Théorie de la grande guerre/Livre III/Chapitre 4

Traduction par Marc-Joseph-Edgar Bourdon de Vatry.
Librairie militaire de L. Baudoin et Cie (p. 21-23).
De la stratégie en général

CHAPITRE IV.

les puissances morales de premier ordre.


Parmi les grandeurs morales il en est trois qui constituent des puissances de premier ordre ; ce sont : les talents du général en chef, la vertu guerrière et l’esprit national de l’armée. Il n’est pas facile de se rendre compte du degré auquel s’élève l’un quelconque de ces éléments dans une armée ; il l’est encore moins de comparer entre elles leurs valeurs respectives, et il est impossible de préciser quel est celui des trois qui, d’une façon générale, y occupe le premier rang. Peu importe d’ailleurs, l’incontestable puissance de chacun de ces trois éléments repose sur des preuves historiques suffisantes pour que, précisément, cette impossibilité de les classer entre eux garantisse l’esprit de la fantaisie capricieuse d’en estimer un tantôt plus et tantôt moins que les autres.

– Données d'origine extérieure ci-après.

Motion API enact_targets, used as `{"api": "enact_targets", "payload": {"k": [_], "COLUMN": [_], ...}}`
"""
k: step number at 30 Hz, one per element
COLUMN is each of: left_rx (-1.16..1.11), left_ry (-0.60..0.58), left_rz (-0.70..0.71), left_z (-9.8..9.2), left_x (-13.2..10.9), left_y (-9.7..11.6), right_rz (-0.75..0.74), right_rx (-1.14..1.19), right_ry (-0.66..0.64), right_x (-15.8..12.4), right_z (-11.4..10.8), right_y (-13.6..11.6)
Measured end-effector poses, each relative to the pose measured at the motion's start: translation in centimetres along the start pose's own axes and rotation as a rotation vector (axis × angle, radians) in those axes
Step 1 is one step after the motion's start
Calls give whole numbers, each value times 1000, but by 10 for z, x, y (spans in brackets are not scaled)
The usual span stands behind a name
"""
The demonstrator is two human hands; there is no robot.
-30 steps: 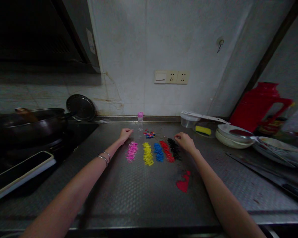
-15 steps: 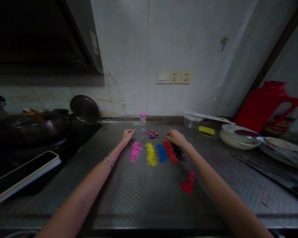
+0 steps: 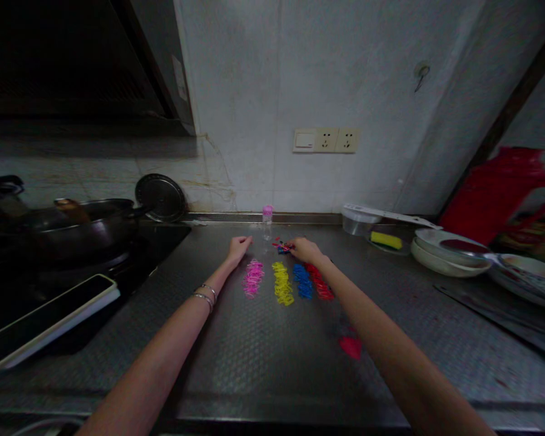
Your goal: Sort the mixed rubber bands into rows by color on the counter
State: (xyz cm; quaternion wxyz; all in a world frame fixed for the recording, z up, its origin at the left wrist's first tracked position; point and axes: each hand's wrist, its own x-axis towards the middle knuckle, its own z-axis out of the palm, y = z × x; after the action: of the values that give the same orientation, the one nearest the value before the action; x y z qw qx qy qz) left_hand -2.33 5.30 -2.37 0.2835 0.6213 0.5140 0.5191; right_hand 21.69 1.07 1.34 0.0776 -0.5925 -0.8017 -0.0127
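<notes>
My right hand (image 3: 304, 249) reaches its closed fingertips into a small mixed pile of coloured rubber bands (image 3: 281, 247); whatever they pinch is too small to make out. Left of that pile, my left hand (image 3: 240, 247) rests by the counter with thumb and fingers together, and I cannot see what is between them. Nearer me lie rows of small bands sorted by colour: pink bands (image 3: 253, 278), yellow bands (image 3: 282, 283), blue bands (image 3: 303, 281) and red bands (image 3: 319, 282). My right forearm mostly hides the black ones. A clear bottle with a pink cap (image 3: 267, 212) stands behind the pile.
A red heart shape (image 3: 350, 347) marks the metal counter (image 3: 245, 369). To the right are a clear tub (image 3: 356, 224), a yellow sponge (image 3: 386, 241), stacked bowls (image 3: 445, 260) and a red thermos (image 3: 490, 194). A pan (image 3: 86, 230) sits on the stove at left.
My right hand has moved left from above the black bands to the mixed pile, its forearm now covering most of the black row. The left hand keeps its place. The view has shifted slightly.
</notes>
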Motion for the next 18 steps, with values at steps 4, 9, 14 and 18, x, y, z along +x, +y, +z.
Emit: {"api": "enact_targets", "payload": {"k": [4,9,14,18], "left_rx": [-26,-27,-30,-25], "left_ry": [9,19,15,11], "left_rz": [-7,-14,-22,-11], "left_z": [0,0,-1,-1], "left_x": [-1,-2,-3,-2], "left_y": [1,4,5,4], "right_rz": [9,26,28,44], "right_rx": [-32,-55,-36,25], "right_ry": [-4,27,89,145], "right_x": [1,0,1,3], "right_z": [-2,-4,-6,-10], "right_y": [-5,-11,-8,-2]}}
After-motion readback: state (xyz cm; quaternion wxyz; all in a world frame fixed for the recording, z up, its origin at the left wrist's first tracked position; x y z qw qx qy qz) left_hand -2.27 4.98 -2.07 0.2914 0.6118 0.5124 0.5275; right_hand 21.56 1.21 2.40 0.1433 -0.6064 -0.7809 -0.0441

Il est certain, cependant, que depuis que les généraux de la République et de l’Empire français ont révélé au monde étonné quelle était la vraie direction à donner à la guerre, les armées des divers États de l’Europe en sont toutes arrivées sensiblement au même degré de perfection dans l’instruction. Les principes de l’art militaire se trouvent, depuis lors, fixés d’une façon si rationnelle que, partout, on les applique, aujourd’hui, d’après la même méthode. Un général en chef ne saurait donc, désormais, compter sur l’effet de l’application inattendue de procédés artificiels spéciaux tels, par exemple, que l’ordre oblique de Frédéric II. Les talents du commandement supérieur ont ainsi perdu une grande partie de leurs moyens d’expansion, tandis que, au contraire, la carrière s’est agrandie pour tout ce que peuvent produire et l’esprit national et la pratique de guerre d’une armée. Une paix de longue durée pourrait seule modifier cette situation.

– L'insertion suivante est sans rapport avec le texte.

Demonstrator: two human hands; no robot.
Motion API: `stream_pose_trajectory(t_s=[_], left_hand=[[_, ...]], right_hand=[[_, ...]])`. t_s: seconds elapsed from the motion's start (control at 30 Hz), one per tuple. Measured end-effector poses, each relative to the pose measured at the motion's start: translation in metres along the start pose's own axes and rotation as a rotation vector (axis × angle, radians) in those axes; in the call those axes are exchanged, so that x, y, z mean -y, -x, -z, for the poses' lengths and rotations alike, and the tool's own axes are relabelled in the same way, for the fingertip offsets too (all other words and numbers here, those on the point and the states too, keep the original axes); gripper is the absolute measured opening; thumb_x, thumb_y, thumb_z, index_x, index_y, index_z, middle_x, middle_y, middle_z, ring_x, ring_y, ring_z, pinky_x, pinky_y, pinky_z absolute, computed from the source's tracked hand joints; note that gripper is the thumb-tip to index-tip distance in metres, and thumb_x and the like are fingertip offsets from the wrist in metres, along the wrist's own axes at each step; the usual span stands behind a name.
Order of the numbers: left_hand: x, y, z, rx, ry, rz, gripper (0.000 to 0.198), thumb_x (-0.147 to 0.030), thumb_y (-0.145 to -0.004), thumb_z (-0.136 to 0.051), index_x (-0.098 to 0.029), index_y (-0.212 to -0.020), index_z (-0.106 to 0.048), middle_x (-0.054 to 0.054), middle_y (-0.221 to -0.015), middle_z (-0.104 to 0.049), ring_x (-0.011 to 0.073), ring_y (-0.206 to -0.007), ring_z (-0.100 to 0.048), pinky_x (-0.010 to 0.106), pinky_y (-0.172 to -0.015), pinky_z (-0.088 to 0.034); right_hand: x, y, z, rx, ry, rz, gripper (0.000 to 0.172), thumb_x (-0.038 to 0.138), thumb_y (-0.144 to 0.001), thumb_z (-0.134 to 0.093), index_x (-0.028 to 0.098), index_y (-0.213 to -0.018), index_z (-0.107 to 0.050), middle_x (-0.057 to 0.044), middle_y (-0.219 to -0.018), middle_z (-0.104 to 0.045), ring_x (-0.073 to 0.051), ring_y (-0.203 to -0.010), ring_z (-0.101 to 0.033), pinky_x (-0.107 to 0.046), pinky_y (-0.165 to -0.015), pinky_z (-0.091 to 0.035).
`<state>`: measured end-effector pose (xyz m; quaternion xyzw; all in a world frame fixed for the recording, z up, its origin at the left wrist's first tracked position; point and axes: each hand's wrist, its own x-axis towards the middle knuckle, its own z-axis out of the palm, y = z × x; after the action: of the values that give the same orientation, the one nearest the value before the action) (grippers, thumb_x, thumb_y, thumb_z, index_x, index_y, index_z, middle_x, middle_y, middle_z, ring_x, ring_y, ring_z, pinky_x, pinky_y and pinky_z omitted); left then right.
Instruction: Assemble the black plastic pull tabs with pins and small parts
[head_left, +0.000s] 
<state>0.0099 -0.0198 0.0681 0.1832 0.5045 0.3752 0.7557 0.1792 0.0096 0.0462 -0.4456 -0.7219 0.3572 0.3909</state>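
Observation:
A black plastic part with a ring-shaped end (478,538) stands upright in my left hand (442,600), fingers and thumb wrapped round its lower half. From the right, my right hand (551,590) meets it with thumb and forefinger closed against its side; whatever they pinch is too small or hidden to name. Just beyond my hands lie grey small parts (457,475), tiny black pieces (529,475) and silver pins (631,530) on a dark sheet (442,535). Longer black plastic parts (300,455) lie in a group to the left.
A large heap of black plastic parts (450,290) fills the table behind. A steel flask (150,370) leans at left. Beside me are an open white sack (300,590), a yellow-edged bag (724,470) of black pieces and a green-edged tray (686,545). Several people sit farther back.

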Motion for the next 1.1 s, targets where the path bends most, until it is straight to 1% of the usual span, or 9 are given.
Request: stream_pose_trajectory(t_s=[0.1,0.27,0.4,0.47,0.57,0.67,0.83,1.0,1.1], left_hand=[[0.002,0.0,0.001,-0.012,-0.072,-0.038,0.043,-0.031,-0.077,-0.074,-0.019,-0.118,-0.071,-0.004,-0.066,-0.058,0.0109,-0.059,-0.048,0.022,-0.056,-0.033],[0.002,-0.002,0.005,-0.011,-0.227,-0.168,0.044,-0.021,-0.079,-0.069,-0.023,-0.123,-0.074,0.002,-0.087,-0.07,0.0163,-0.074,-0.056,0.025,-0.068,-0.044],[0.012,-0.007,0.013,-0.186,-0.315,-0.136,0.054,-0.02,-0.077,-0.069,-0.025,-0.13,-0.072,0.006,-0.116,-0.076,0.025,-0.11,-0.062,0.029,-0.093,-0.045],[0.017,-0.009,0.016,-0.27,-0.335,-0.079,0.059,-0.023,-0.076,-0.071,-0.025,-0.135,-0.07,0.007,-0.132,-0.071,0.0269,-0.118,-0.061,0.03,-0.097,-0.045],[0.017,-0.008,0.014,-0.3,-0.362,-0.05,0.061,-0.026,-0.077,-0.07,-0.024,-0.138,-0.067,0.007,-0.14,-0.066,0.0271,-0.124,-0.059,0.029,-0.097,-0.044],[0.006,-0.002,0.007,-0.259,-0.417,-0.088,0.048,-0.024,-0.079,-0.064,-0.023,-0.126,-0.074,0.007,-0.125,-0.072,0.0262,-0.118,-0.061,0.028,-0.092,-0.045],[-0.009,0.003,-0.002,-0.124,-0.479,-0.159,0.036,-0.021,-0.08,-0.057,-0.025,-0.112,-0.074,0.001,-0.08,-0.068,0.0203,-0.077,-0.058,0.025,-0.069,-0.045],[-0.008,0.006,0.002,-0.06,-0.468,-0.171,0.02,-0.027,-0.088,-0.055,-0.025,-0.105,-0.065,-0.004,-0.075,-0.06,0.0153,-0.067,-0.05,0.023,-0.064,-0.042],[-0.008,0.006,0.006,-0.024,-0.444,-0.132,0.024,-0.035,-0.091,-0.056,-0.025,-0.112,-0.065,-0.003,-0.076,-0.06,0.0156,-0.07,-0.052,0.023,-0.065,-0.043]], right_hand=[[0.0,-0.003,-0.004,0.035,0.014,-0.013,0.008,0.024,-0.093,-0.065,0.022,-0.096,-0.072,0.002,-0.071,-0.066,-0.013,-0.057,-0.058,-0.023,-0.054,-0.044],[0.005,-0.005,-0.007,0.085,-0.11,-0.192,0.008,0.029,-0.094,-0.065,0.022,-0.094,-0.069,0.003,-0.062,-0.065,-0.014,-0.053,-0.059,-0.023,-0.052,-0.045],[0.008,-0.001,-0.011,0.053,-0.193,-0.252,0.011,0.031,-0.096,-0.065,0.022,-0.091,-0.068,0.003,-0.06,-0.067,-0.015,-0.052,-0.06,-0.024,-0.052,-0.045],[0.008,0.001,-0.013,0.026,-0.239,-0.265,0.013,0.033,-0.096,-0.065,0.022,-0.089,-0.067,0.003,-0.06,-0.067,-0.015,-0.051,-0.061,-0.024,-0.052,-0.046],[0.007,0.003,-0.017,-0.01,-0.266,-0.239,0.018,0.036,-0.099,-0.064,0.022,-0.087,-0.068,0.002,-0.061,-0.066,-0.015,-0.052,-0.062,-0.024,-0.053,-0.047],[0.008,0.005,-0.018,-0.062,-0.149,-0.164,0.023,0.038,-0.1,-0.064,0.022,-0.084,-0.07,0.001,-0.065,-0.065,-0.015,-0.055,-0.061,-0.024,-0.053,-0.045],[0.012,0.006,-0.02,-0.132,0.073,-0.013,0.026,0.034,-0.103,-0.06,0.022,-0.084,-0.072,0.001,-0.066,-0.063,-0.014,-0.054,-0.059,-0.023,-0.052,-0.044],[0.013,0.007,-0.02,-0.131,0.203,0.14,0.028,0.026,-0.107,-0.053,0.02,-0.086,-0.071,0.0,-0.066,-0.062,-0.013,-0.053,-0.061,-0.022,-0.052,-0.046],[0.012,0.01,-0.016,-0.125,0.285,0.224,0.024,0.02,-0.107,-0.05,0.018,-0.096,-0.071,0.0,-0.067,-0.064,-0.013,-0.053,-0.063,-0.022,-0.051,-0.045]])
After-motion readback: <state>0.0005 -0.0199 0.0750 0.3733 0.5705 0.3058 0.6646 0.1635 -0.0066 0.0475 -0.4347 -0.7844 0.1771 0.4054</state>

L’esprit national (enthousiasme, fanatisme, foi religieuse ou foi politique) des troupes atteint sa plus forte expression dans la guerre en terrain montagneux, alors que le soldat, à peu près abandonné à lui-même, doit agir d’instinct et d’impulsion. C’est par le même motif que les montagnes sont le lieu d’élection par excellence de l’action des populations armées ou insurgées.

C’est en rase campagne, par contre, qu’une armée signale l’extrême puissance qu’elle possède, lorsque son instruction militaire parfaite et son courage éprouvé lui donnent une confiance en elle-même et une solidité telles, qu’elle en arrive à la conviction qu’il n’est pas d’efforts humains capables de la désunir ou de l’ébranler.

Quant au général en chef, dans les montagnes il ne reste pas assez maître des diverses portions de son armée, et la direction générale lui échappe ; en plaine, l’œuvre est trop simple, et, pour être bien conduite, n’exige pas de lui des talents transcendants ; ce n’est donc, en somme, que dans une contrée coupée et accidentée que se peuvent produire, dans toute leur valeur, les grandes qualités de commandement et de direction dont il peut être doué.

C’est d’après ces affinités respectives entre les différentes espèces de terrains et les qualités diverses d’une armée, qu’il convient d’établir les projets et de dresser les plans.